I feel like occupying the Washington press corps right now.

Whimpers

The first whimper is the one that comes after “not with a bang but…” — President Obama has announced all U.S. troops will be withdrawn from Iraq by the end of this year.

It really is good news, but it seems a bit … anticlimactic, yes? See also Digby, who points out that we’ve got the Mother of All Embassies in Baghdad, and it’s going to take a small standing (and probably mercenary) army to protect it.

Sell the bleepin’ embassy to a mall developer, I say. Who needs it?

The next whimper is from Eric Cantor, who canceled a speech at the University of Pennsylvania’s Wharton business zchool today because he was afraid … of increased attendance? That’s what Ben Smith says … “Cantor spokesman Brad Dayspring said the decision to cancel was made as a result of the increased attendance.”

“Increased attendance” may have referred to the this —

Occupy Philly, the Center for American Progress and Keystone Progress, in addition to Penn students, planned a protest outside the event with an expected crowd of 500 to 1,000.

The third whimper is more of a bleat — Lindsey Graham thinks we need to get people on the ground in Libya, fast, because there is money to be made there. And oil! Seriously. Just listen:

Via Annie Laurie, here is a partial transcript:

If we could have kept American air power in the fight it would have been over quicker. Sixty-thousand Libyans have been wounded, 3,000 maimed, 25,000 killed. Let’s get in on the ground. There is a lot of money to be made in the future in Libya. Lot of oil to be produced. Let’s get on the ground and help the Libyan people establish a democracy and a functioning economy based on free market principles.

Yes, let’s invade another Muslim country because it has oil. Charles Pierce:

Jesus H. Christ on a catamaran, he could’ve waited a couple of days.

But Senator Huckleberry Grabitall is an impatient fellow. There’s oil under them that corpses, and it’s by god our oil, so we should just go in and drink that damn milkshake before our plucky allies decide that, just because it’s under their sand, they have some sort of legal right to the stuff. Sorry so many of them got killed — Psst! A lot more of them would have been alive if Mighty Man Me had been running things — but we’re past all that now. Sweep ’em aside and let’s go to work.

Sometimes I wonder if people like Huckleberry actually know how ludicrous they sound, not merely to us, but to the rest of the world. Right now, whatever government exists in Libya is rolling bandages, collapsing from exhaustion, and just trying to keep seven or eight light bulbs burning at once. That’s okay, though, because Senator Huckleberry wants to air-drop the Economics Department from the University of Chicago in there to set up a “government based on free-market principles” — which, in this case, means don’t even think about nationalizing your own oil, Achmed.

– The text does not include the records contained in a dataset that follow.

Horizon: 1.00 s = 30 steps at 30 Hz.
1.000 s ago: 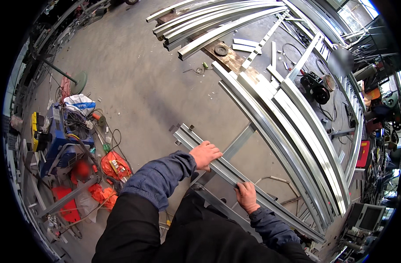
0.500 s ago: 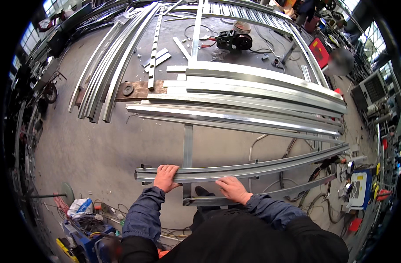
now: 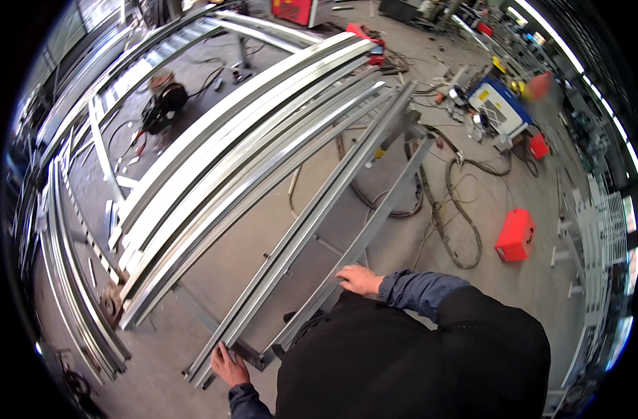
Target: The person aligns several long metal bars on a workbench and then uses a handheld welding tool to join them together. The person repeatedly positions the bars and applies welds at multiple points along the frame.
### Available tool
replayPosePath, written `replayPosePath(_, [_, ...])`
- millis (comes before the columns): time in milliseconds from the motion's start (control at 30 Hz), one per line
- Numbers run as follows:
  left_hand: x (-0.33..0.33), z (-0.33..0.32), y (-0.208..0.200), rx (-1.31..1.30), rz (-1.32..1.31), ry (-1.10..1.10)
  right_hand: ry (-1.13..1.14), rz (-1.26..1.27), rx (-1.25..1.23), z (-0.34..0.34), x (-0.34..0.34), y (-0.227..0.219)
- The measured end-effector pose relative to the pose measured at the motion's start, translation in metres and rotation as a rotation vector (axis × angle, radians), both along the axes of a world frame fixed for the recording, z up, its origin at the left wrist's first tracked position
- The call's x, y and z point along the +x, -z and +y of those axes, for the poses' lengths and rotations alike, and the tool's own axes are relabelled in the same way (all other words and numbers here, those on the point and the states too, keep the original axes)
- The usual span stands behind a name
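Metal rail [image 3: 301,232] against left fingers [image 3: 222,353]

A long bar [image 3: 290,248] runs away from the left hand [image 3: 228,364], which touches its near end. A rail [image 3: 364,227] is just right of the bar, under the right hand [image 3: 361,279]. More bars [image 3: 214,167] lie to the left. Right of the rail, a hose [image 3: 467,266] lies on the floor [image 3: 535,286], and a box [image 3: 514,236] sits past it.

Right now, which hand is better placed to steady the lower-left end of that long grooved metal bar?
Probably the left hand: it is at the edge of the grooved bar, close to that end. The right hand is farther away, at the parallel rail.
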<state>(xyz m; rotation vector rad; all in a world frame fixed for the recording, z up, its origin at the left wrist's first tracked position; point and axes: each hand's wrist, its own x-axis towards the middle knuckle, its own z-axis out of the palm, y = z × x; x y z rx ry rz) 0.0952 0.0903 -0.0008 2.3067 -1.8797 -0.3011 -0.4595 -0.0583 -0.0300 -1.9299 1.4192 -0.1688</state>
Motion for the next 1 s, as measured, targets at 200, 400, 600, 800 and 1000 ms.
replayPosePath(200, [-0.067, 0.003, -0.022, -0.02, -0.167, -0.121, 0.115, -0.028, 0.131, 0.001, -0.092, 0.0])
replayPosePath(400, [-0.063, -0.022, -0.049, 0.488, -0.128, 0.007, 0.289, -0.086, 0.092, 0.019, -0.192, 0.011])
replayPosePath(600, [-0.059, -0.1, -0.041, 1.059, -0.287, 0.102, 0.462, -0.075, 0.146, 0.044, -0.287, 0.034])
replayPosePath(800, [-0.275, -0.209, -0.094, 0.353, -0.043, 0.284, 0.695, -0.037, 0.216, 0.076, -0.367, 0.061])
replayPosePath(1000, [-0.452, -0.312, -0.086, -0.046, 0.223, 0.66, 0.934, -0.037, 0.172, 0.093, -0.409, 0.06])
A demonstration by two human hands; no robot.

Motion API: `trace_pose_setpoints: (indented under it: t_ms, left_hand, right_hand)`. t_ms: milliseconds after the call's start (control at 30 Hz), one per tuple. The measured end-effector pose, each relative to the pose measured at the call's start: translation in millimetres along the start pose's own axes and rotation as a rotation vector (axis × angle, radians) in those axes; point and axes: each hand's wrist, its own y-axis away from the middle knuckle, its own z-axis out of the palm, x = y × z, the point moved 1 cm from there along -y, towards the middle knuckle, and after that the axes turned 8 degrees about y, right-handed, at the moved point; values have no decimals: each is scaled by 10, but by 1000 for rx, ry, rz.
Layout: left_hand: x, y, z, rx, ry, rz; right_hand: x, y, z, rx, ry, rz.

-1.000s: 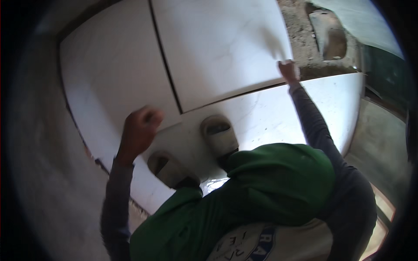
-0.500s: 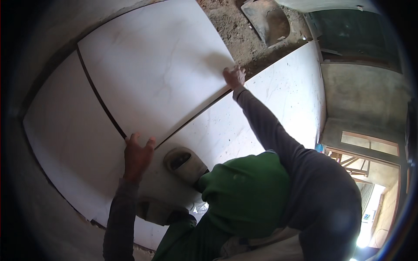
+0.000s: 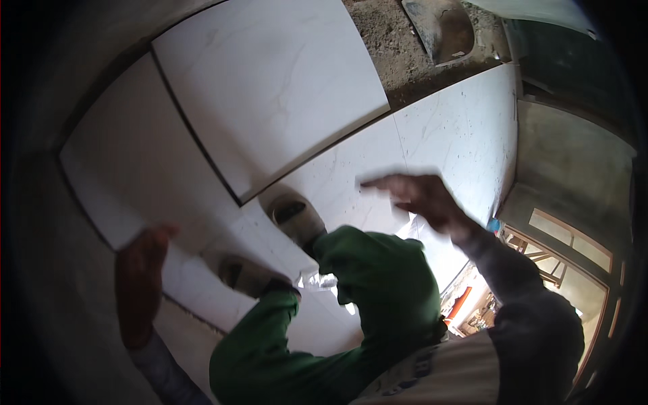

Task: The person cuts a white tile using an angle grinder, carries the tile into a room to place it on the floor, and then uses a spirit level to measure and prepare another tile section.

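A large white tile (image 3: 277,88) with faint grey veins lies on the floor ahead, dark gaps along its left and lower right edges. Its near corner points toward my feet. My right hand (image 3: 422,196), blurred, hovers over the speckled white tiles (image 3: 351,165) to the right, its fingers stretched out and nothing in them. At lower left, my left hand (image 3: 142,260) is raised above the tile (image 3: 135,148) beside the wall. It is dark and smeared, its fingers loosely extended, with no object visible in it. Neither hand touches the large tile.
My sandalled feet (image 3: 297,219) are on the tiles near that corner. Rough soil (image 3: 388,47) borders the tile's far right side, with a worn curved pan (image 3: 442,30) on it. A wall (image 3: 40,196) runs along the left; a bright doorway (image 3: 560,277) stands at right.
Both hands have come off the tile edges and drawn back toward me, the left to the lower left, the right to the lower right. The view has shifted and my knees have moved.
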Motion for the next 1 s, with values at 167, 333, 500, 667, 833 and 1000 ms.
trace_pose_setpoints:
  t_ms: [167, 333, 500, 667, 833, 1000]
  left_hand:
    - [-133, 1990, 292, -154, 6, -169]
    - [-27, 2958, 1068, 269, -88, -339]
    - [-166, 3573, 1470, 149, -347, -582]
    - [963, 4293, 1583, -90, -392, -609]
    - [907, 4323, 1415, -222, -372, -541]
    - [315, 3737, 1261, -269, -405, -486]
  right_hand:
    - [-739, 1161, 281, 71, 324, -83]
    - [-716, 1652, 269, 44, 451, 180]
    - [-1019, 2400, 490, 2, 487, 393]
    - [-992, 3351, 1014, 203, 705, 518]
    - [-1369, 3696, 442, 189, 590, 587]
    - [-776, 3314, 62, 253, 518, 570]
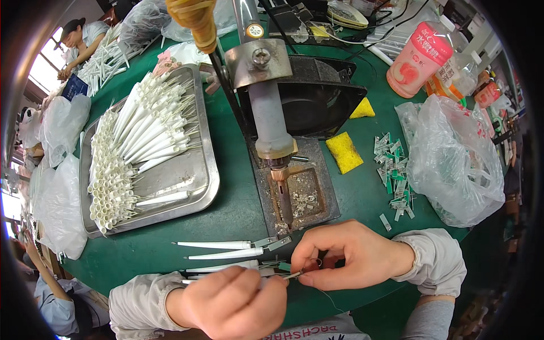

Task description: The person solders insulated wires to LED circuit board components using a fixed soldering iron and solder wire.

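Note:
My left hand (235,300) is closed just left of my right hand, its fingertips pinched on a slim pale piece (293,275) whose rest is hidden by the hand. My right hand (354,255) pinches thin wire (318,263) that loops between its thumb and index finger; a fine strand hangs below. Beyond my left hand lie several white tapered tubes (221,245), with flat metal pieces (279,243) at their right ends. A small green part (284,266) shows close to the fingertips. Ahead stands a soldering iron (284,198), tip down over a soiled metal base (326,198).
At left a metal tray (209,170) holds many white tubes with thin wires. Small green-and-metal parts (394,170) lie at right, near a plastic bag (453,164) and pink bottle (419,59). Yellow sponges (344,153) sit beside a black fan-like housing (309,102). Other people work at far left.

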Motion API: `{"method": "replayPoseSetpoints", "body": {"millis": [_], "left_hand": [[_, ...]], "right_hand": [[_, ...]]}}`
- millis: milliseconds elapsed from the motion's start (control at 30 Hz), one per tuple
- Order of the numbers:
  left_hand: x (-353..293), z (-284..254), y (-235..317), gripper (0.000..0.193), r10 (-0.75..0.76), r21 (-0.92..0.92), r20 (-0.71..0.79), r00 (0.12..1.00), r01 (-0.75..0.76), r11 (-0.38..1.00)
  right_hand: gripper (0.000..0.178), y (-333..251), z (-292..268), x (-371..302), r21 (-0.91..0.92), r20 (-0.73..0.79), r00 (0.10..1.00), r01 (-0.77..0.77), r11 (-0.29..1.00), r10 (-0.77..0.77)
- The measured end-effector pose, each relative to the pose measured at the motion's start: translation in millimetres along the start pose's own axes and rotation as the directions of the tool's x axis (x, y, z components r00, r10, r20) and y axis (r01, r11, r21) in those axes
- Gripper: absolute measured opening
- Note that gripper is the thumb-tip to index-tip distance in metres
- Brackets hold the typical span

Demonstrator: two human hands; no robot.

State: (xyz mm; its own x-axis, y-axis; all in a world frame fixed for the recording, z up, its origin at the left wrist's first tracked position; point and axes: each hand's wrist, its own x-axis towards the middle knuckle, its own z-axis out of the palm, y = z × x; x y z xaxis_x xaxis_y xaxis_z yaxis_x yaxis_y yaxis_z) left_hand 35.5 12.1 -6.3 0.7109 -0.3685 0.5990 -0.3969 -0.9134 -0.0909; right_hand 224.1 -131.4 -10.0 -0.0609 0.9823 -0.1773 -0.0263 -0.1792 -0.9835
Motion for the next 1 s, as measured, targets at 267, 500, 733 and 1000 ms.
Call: {"method": "replayPoseSetpoints", "body": {"millis": [267, 500, 733, 1000], "left_hand": [[-1.5, 7.0, 5.0, 0.014, -0.033, 0.064, -0.018, 0.999, 0.034, 0.997], [9.9, -4.1, -8.5, 0.014, -0.572, -0.639, 0.437, 0.694, 0.687, 0.346], [7.6, -8.4, -12.2, 0.015, -0.565, -0.635, 0.604, 0.562, 0.768, 0.085], [6.4, -3.8, -10.6, 0.014, -0.592, -0.655, 0.6, 0.538, 0.755, 0.023]], "right_hand": [[0.009, 1.5, -0.3, -1.0, 0.261, 0.082, 0.987, -0.158, 0.952, 0.141], [0.018, 7.3, 6.1, 2.4, -0.577, -0.004, 0.805, 0.483, 0.659, -0.593], [0.019, 1.4, 5.1, -0.7, -0.465, -0.067, 0.875, 0.397, 0.791, -0.479], [0.02, -0.4, 4.4, -0.6, -0.301, -0.125, 0.954, 0.226, 0.927, -0.273]]}}
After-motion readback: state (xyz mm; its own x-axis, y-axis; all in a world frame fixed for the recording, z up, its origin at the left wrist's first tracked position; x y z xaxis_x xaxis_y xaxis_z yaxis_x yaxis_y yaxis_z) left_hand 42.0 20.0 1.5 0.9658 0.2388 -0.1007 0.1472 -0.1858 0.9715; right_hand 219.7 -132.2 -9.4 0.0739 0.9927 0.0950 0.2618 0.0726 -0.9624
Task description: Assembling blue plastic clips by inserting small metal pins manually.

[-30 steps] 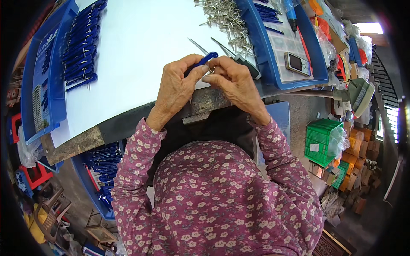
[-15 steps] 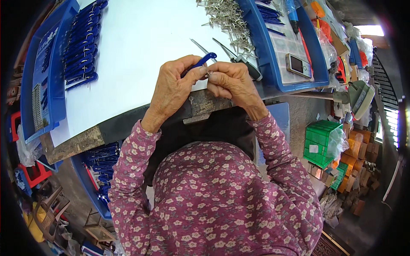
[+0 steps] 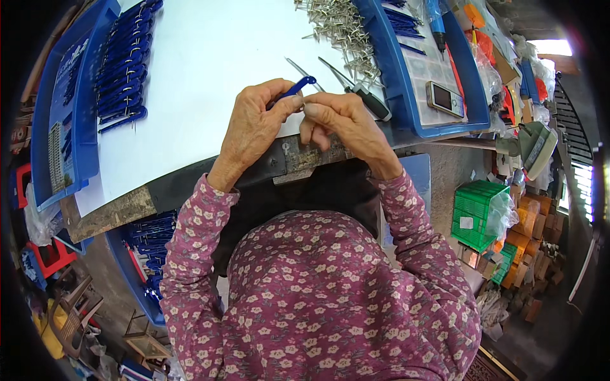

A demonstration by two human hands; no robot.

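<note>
Blue plastic piece, pinched in left hand over white table, right hand fingertips closed at its end; finished blue pieces racked left, metal pins remaining.

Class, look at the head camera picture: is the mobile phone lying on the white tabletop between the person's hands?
No: the mobile phone lies in the blue tray at the right, apart from both hands.

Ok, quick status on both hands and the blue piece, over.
Left hand grips the blue plastic piece. Right hand pinches at its tip, fingertips meeting. Screwdriver and pile of metal pins lie just beyond, not touching.
</note>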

Elsewhere — Rupert Murdoch could be whimpering after some of his investors get hold of him.

Things Fall Apart

A lot of the negative news about OWS is coming from Fox News and the New York Post, and I tend to disregard both sources. But what Alex Klein reports for New York magazine seems credible to me. Apparently there is friction in Zuccotti Park between people who are serious about building a movement and the usual spoiled attention whores who so often show up at lefty events.

Apparently some among the OWSers are trying to keep some kind of discipline and order, partly so as not to give the city an excuse to evict them, and it’s being resented. One 19-year-old male complained that “They are becoming the government we’re trying to protest.” (Like the government, or his parents?)

The serious ones are hoping cold weather will drive out the un-serious, but in my experience the really freezing weather sometimes doesn’t show up until late December in Manhattan. A lot can happen in two months. I hope for their sakes they can figure out a way to keep it together, but they ought to consider encouraging people to leave if they aren’t willing to respect some community rules.